The Lawletter Vol 40 No 6
Can an innkeeper be held liable when an evicted guest is injured after leaving the premises? Yes, according to the Colorado Supreme Court, in a decision that may apply in other contexts as well. In Westin Operator, LLC v. Groh, 2015 CO 25, 347 P.3d 606, a hotel's security guards required a registered guest (Jillian Groh) and several of her friends to leave the premises because they were intoxicated and boisterous. One of the friends asked if the group could wait in the hotel's lobby while they called a taxi, because it was freezing outside, but the guards refused this request. Rather than calling a taxi, the group drove away in Groh's car, and an accident occurred about 15 miles from the hotel. An action was brought against the hotel for Groh's injuries.

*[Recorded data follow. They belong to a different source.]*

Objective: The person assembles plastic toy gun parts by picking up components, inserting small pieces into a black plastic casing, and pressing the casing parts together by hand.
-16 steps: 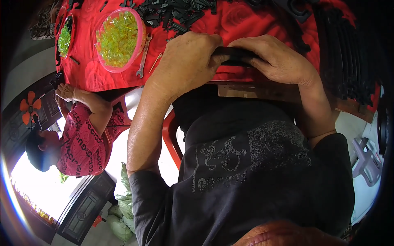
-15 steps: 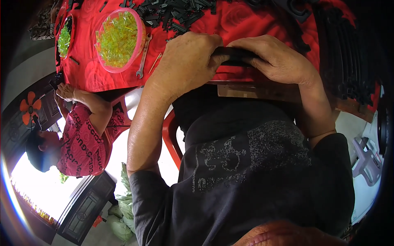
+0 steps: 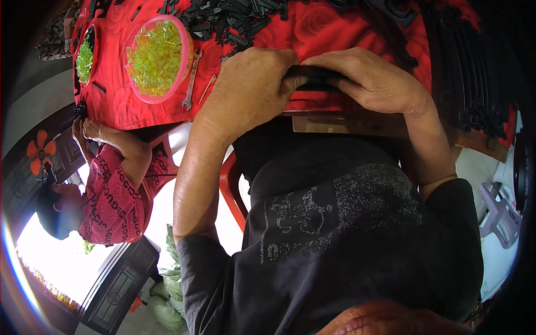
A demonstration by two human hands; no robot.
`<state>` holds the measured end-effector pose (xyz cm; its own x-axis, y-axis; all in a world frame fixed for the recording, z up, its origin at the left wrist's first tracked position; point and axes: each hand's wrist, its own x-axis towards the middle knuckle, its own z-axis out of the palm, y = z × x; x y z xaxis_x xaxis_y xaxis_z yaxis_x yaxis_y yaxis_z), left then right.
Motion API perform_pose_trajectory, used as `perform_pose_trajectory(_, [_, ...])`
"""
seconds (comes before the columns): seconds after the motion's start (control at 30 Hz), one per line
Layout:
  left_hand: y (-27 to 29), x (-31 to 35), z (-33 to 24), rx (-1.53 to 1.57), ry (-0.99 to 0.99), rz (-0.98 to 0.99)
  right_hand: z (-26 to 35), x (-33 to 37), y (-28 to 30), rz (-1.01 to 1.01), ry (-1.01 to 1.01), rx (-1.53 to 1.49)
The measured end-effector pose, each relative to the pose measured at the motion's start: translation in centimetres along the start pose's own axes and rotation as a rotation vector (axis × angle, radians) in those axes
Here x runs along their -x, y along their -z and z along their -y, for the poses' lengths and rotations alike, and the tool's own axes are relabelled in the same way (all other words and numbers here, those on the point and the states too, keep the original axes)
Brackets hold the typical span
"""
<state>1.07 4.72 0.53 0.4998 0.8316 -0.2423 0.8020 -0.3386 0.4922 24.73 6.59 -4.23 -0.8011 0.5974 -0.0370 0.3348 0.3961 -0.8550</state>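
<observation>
A black elongated plastic part spans the gap between my two hands, just above the near edge of the red-covered table. My left hand is closed on its left end, the thumb pressed to its side and the curled fingers mostly hidden. On the right end, my right hand grips with the thumb below and the fingers on top. Past my left hand lies a heap of small black plastic pieces. Left of that hand are a wrench and a thin stick-like tool.
A pink-rimmed bowl holds yellow-green translucent pieces; a smaller bowl of green pieces stands farther left. Long black curved parts are stacked at the right. A co-worker in a red patterned shirt sits at the left, hands at the table edge.
Both my hands keep their grip on the black part and have barely moved. The view has shifted slightly. At the left, the co-worker's hands have moved a little.
</observation>
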Motion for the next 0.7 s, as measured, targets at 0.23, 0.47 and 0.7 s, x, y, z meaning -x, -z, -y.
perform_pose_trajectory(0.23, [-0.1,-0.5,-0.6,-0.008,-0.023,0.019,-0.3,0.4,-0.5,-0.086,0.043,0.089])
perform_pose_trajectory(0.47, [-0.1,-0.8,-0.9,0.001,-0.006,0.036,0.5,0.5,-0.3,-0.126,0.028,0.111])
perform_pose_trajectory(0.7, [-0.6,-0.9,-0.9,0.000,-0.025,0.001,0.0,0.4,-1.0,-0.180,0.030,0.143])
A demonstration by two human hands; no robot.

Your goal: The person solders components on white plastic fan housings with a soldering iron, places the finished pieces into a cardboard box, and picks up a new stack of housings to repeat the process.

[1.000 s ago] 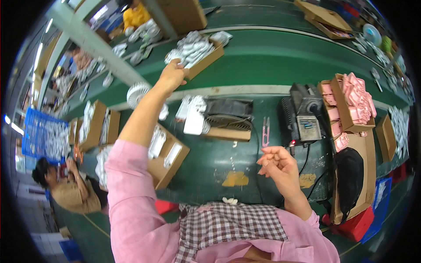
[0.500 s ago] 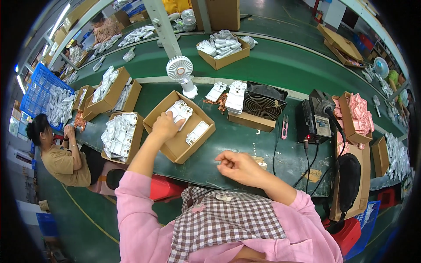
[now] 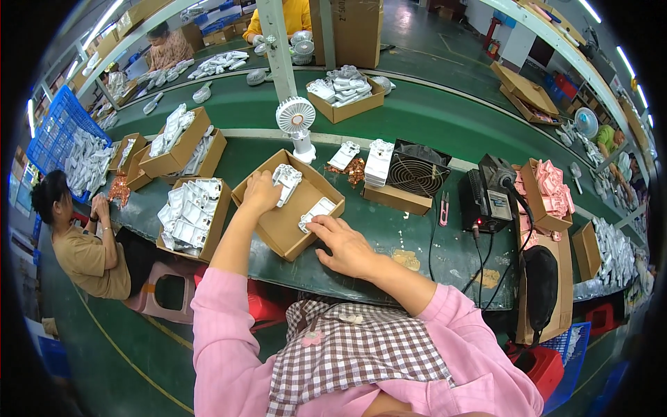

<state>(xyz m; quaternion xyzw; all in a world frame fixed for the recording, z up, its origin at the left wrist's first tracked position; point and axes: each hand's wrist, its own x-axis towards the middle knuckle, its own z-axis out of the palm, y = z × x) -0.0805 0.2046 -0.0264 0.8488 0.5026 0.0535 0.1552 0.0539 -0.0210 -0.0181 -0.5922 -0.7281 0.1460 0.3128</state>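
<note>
Right shell: a flat, oblong white plastic shell (image 3: 319,210) lies against the right side of an open brown cardboard box (image 3: 286,226), mid-frame; its long axis slants from lower left to upper right.
Right hand: the bare right hand (image 3: 344,247) is nearer to it, just to its lower right; the fingertips meet the shell's lower end, thumb apart from the fingers, nothing enclosed that I can see.
Left shell: a second white plastic shell (image 3: 288,182), ribbed at its upper end, stands closer to vertical in the frame, leaning slightly right, in the box's upper part.
Left hand: the bare left hand (image 3: 260,193) rests at its left edge, fingers bent; whether they grip or only touch, I can't tell.
Above the box: a small white desk fan (image 3: 296,117).
Left of it: a heap of white plastic shells (image 3: 191,212) in another carton.
</note>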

The court considered whether the hotel owed a duty of care by drawing an analogy to cases involving injury to common-carrier passengers. The court relied on section 314A of the Restatement (Second) of Torts, which recognizes certain special relationships that give rise to a duty of care. That section expressly refers to innkeepers and common carriers, as well as any "possessor of land who holds it open to the public," Restatement § 314A(3), and it imposes a duty "(a) to protect them [invited members of the public] against unreasonable risk of physical harm, and (b) to give them first aid after it knows or has reason to know that they are ill or injured, and to care for them until they can be cared for by others," id.§ 314A(1).
The court stated that the hotel's security guards had exposed the guests to two risks: the risk that a drunk person would drive or ride with a drunk driver and the risk of harm arising from winter weather conditions. In the court's view, there are several low-cost options available to ensure that an eviction is reasonable, including requesting police assistance, allowing intoxicated guests to wait in the lobby after they have called a taxi, or procuring a taxi for an intoxicated guest. 2015 CO 25, ¶ 36, 347 P.3d at 614. Summarizing the scope of a hotel's duty when evicting a guest, the court stated:
[W]e hold that the Westin had a duty to exercise reasonable care while evicting Groh, which required the hotel to refrain from evicting her into a foreseeably dangerous environment. Whether a foreseeably dangerous environment existed at the time of eviction depends on Groh's physical state and the conditions into which she was evicted, including the time, the surroundings, and the weather.
Id. ¶ 37, 347 P.3d at 615.
The court rejected the hotel's argument that any duty of care ended at the time the innkeeper-guest relationship ended (i.e., at the time of eviction), concluding that the eviction process had begun at a time when the special relationship still existed. The court also ruled that Colorado's Dram Shop Act had no bearing on the case, because the hotel had not provided any alcoholic beverages to Groh or her friends. The court remanded for trial on the merits, finding that there were jury questions as to key facts because "the record does not contain determinative information on the adequacy of the Westin's training on eviction procedures, the degree of Groh's intoxication, the accessibility of alternative transportation, the parties' knowledge as to the availability of alternative transportation, and the weather conditions at the time of eviction." Id. ¶ 45, 347 P.3d at 617.
The court's ruling may have implications for defendants other than innkeepers because of the broad scope of section 314A of the Restatement, which applies generally to premises that are open to the public. For example, bars that have "bouncers" to eject unruly patrons may be subject to potential liability if they do not act with reasonable care.